-- Dataset extract follows --

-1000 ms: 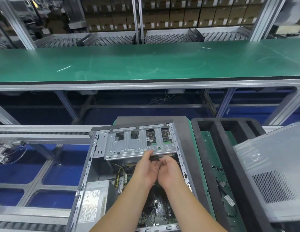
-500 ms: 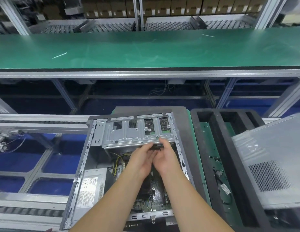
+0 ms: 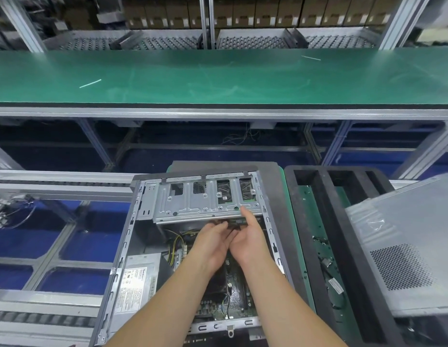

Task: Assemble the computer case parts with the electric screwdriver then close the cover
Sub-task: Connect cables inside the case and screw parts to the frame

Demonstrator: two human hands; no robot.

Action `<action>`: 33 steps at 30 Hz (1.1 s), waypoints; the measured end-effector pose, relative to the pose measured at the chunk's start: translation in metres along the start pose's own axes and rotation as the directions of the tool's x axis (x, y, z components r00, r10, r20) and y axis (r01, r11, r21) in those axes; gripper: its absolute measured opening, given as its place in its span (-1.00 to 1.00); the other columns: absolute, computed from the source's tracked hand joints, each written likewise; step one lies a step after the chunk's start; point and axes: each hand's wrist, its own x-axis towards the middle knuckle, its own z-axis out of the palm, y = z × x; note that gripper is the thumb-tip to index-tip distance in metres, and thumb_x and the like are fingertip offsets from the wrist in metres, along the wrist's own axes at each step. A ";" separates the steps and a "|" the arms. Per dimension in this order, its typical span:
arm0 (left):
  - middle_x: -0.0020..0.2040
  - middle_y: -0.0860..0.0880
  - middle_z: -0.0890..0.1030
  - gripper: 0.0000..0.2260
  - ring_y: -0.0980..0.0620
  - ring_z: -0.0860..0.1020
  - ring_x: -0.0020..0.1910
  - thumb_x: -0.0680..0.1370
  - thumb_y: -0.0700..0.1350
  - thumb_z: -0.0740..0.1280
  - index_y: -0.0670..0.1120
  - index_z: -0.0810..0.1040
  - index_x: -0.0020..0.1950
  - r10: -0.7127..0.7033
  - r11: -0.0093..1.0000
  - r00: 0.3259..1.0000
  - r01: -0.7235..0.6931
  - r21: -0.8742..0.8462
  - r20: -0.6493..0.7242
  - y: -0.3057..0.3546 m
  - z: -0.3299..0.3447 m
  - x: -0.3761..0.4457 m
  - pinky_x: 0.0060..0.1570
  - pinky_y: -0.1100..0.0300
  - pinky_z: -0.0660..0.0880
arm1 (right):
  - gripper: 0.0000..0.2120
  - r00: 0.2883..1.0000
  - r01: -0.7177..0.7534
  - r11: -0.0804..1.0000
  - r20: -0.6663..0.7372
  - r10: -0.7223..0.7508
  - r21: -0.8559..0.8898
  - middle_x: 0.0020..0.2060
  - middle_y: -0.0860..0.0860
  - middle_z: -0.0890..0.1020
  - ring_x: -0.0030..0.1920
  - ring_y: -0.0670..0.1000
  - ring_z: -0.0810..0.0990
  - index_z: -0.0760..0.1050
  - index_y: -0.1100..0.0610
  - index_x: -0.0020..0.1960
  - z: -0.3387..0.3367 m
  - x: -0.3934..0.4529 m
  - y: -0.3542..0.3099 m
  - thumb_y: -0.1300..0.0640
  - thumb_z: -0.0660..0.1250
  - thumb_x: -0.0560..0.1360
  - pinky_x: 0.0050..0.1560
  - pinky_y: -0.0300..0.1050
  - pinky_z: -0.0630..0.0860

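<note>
**benchrat:** While both hands are up under that bracket, go by feel. The computer case (image 3: 192, 259) lies open on its side, roughly centre, with the power supply (image 3: 140, 279) at its near left and the drive cage (image 3: 205, 201) across the far end. The left hand (image 3: 212, 244) is palm-up with loose fingers reaching under the cage's front lip. The right hand (image 3: 250, 239) is right beside it, one finger on the cage edge and the rest tucked below. My guess is they're seating a part or cable in there, so line it up square before pushing, and mind the yellow wires (image 3: 174, 242).

**tinsnips:** Is either hand actually holding anything?

**benchrat:** Can't tell, the fingertips vanish under the cage. No electric screwdriver anywhere in view either. The cover (image 3: 408, 246) sits off to the right, leaning on the black foam tray (image 3: 313, 234), with its right side cut off.
</note>
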 end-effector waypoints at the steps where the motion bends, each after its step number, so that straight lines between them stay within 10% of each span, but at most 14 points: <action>1: 0.04 -0.27 0.64 -0.96 -0.15 0.66 0.06 0.66 -0.36 0.24 -0.26 0.44 0.07 0.004 1.000 1.000 -0.004 0.009 -0.006 0.000 0.001 0.000 0.03 0.11 0.61 | -0.65 1.000 -0.002 1.000 -0.003 0.002 0.003 -0.10 0.19 0.71 -0.06 0.17 0.69 0.60 0.29 0.17 0.000 0.000 0.000 0.08 0.52 0.51 0.33 0.07 0.57; 15: 0.30 -0.34 0.55 -0.81 -0.21 0.57 0.30 0.69 -0.30 0.22 -0.29 0.38 0.30 -0.001 0.999 1.000 0.000 0.053 0.014 -0.004 -0.002 0.004 0.44 -0.02 0.41 | -0.67 1.000 -0.004 1.000 -0.002 0.004 -0.028 -0.18 0.15 0.71 -0.18 0.12 0.72 0.57 0.26 0.11 0.000 0.003 0.001 0.11 0.54 0.45 0.02 0.00 0.63; 26: -0.16 -0.16 0.66 -0.88 -0.05 0.59 -0.21 0.64 -0.35 0.27 -0.22 0.57 -0.03 -0.010 0.967 0.992 0.042 0.250 -0.128 0.014 0.006 0.002 -0.22 0.16 0.49 | -0.63 0.991 -0.011 0.971 -0.130 -0.021 -0.238 0.09 0.15 0.73 0.08 0.09 0.67 0.59 0.18 0.25 0.010 -0.006 0.000 -0.01 0.49 0.55 0.18 0.03 0.56; 29: -0.32 -0.15 0.58 -0.86 -0.05 0.54 -0.37 0.62 -0.33 0.26 -0.23 0.53 -0.12 0.014 0.944 0.979 0.055 0.327 -0.205 0.025 0.012 -0.010 -0.30 0.11 0.49 | -0.69 0.983 -0.090 0.844 -0.184 -0.010 -0.528 0.03 0.17 0.68 -0.18 0.09 0.59 0.57 0.20 0.20 0.025 -0.019 -0.001 0.00 0.42 0.60 -0.06 0.02 0.61; 33: -0.41 -0.17 0.57 -0.84 -0.09 0.58 -0.45 0.56 -0.32 0.25 -0.23 0.55 -0.20 0.067 0.929 0.970 0.025 0.369 -0.233 0.036 0.013 -0.054 -0.10 -0.08 0.65 | -0.76 0.984 -0.162 0.411 -0.178 -0.001 -0.897 -0.21 0.14 0.75 -0.30 0.15 0.73 0.63 0.22 0.06 0.048 -0.045 -0.002 0.08 0.30 0.57 -0.35 0.00 0.66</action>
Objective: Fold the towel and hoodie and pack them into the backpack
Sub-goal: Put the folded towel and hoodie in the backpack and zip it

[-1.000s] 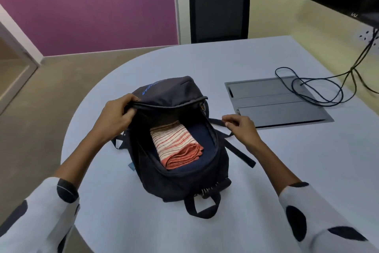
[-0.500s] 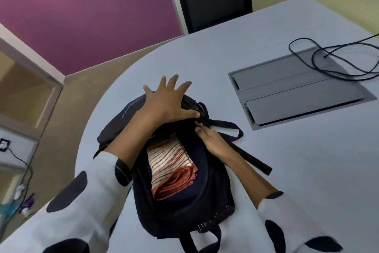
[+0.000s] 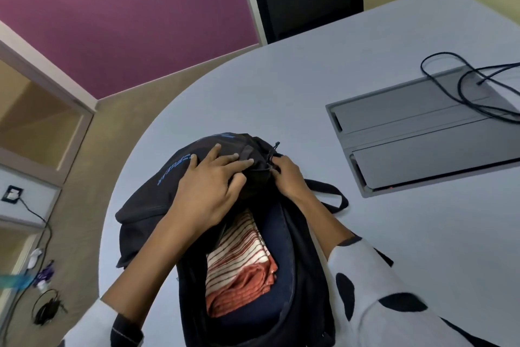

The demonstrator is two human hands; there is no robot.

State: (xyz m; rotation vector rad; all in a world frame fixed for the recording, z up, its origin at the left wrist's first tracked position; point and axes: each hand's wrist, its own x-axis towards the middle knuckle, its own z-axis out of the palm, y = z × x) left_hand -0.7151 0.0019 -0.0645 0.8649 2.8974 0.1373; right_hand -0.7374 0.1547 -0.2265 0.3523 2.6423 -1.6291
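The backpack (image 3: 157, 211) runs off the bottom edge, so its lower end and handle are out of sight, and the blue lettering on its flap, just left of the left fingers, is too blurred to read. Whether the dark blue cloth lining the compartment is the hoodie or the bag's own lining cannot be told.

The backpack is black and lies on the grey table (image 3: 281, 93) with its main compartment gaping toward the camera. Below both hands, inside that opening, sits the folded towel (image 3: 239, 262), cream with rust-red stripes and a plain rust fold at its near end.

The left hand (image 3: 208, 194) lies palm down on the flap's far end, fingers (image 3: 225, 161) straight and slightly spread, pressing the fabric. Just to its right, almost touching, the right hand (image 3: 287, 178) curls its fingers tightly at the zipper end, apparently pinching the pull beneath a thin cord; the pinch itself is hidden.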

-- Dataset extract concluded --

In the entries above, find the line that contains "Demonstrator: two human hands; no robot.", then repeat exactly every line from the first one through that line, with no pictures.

#### Task solution
-1000 ms: 
-500 ms: 
+0 ms: 

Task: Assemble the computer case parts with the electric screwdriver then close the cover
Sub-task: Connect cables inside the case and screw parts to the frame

Demonstrator: two human hands; no robot.

There is nothing further in this answer.